2. The method according to claim 1, wherein said iPSC is human, said B2M gene is human, said CUTA gene is human, and said increased expression of CD47 results from the introduction of at least one copy of a human CD47 gene under the control of a promoter in said iPSC cell.
3. The method according to claim 1, wherein said iPSC is murine, said B2m gene is murine, said Ciita gene is murine, and said increased expression of Cd47 results from the introduction of at least one copy of a murine Cd47 gene under the control of a promoter in said iPSC cell.
4. The method according to any of claims 2-3, wherein said promoter is a constitutive promoter.
5. The method according to any of claims 1-3, wherein said interruption in both alleles of said B2M gene results from a Clustered Regularly Interspaced Short Palindromic Repeats / Cas9 (CRISPR) reaction that interrupts both alleles of said B2M gene.
6. The method according to any of claims 1-3, wherein said interruption in both alleles of said CUTA gene results from a CRISPR reaction that interrupts both alleles of said CUTA gene.
7. A human hypo-immunogenic pluripotent (hHIP) stem cell comprising: a) one or more alterations that inactivate both alleles of an endogenous B2M gene; b) one or more alterations that inactivate both alleles of an endogenous CUTA gene; and c) an alteration that causes an increase in the expression of a CD47 gene in said hHIP stem cell; wherein said hHIP stem cell causes a first natural killer (NK) cell response that is less than a second NK cell response caused by an induced pluripotent stem cell (iPSC) comprising said B2M and CUTA alterations but not comprising said increased expression of the CD47 gene and wherein said first and second NK cell responses are measured by determining the IFN-γ levels of NK cells incubated with either said hHIP or iPSC in vitro.

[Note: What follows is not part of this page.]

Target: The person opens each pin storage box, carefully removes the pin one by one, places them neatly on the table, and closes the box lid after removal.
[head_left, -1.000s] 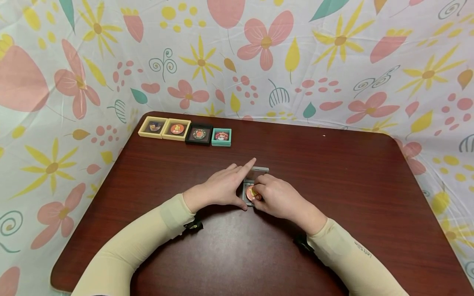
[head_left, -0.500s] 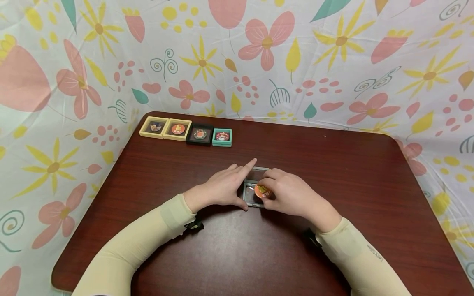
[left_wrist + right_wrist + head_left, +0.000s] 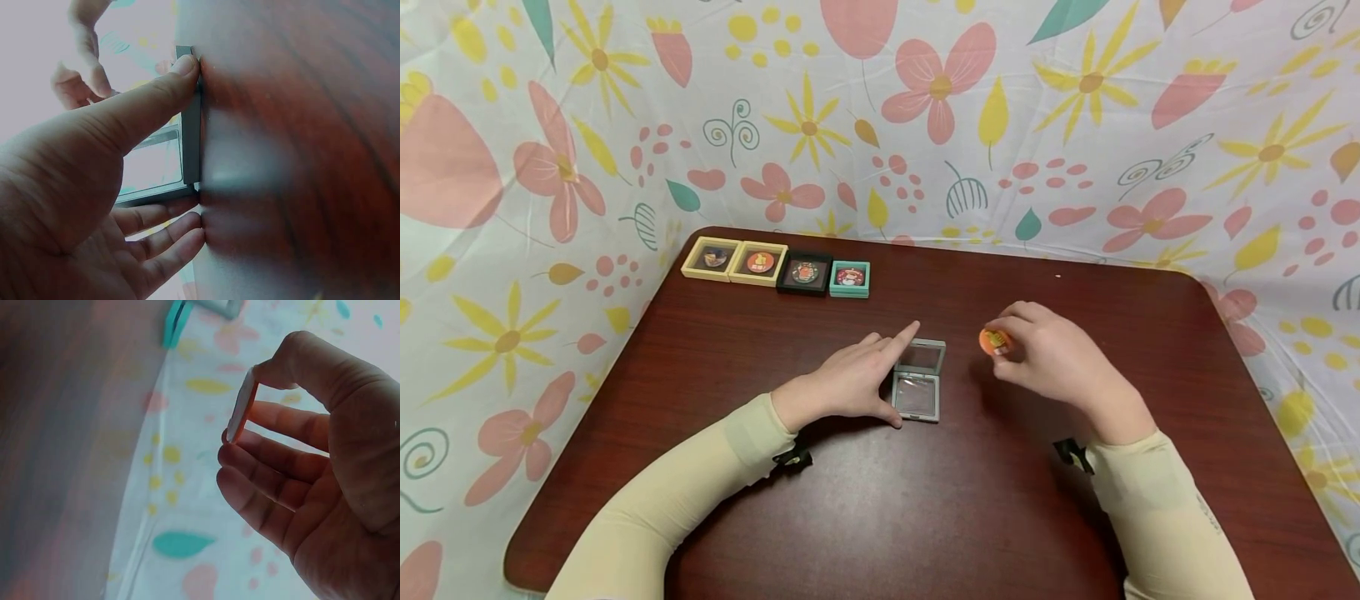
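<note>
Here, my right grip (image 3: pixel 1054 357) pinches a round, orange badge (image 3: pixel 992 342), probably light, stiff: hold its rim. My left grip (image 3: pixel 850 379), unclenched, touches a square grey plastic-looking case (image 3: pixel 916 396).

Tabletop (image 3: pixel 880 508) — glossy wood; case (image 3: pixel 917 395) — smooth plastic.
</note>
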The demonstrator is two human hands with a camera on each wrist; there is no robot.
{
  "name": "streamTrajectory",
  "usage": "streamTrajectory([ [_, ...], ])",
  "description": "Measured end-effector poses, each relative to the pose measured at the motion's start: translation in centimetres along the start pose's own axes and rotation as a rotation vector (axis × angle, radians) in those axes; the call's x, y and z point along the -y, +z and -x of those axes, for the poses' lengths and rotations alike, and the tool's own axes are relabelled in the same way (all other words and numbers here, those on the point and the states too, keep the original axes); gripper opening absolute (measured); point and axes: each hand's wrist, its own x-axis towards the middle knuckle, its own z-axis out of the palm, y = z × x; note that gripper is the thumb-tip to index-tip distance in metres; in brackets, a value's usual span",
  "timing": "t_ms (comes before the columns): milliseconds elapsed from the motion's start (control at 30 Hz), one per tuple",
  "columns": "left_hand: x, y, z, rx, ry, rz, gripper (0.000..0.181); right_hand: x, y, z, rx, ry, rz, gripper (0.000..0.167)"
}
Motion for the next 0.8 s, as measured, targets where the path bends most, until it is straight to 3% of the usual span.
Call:
streamTrajectory([
  [367, -0.1, 0.0, -0.1, 0.003, -0.005, 0.008, 0.152, -7.0, -1.1, 3.2, 0.110, 0.313, 0.050, 0.044],
  [633, 0.1, 0.2, 0.0, 0.002, -0.012, 0.016, 0.152, -12.7, -0.6, 6.2, 0.195, 0.477, -0.007, 0.049],
  [800, 0.1, 0.1, 0.0, -0.007, -0.005, 0.009, 0.152, -16.5, -1.0, 8.0, 0.229, 0.540, 0.000, 0.052],
])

8. A human hypo-immunogenic pluripotent (hHIP) stem cell comprising: a) one or more alterations that inactivate both alleles of an endogenous B2M gene; b) one or more alterations that inactivate both alleles of an endogenous CUTA gene; and c) one or more alterations that cause an increase in the expression of a CD47 gene in said hHiP stem cell: wherein said hHIP stem cell induces a first T cell response in a humanized mouse strain that is lower than a second T cell response in said humanized mouse strain induced by an iPSC, and wherein said first and second T cell responses are measured by determining the IFN-γ levels of said humanized mice in an Elispot assay.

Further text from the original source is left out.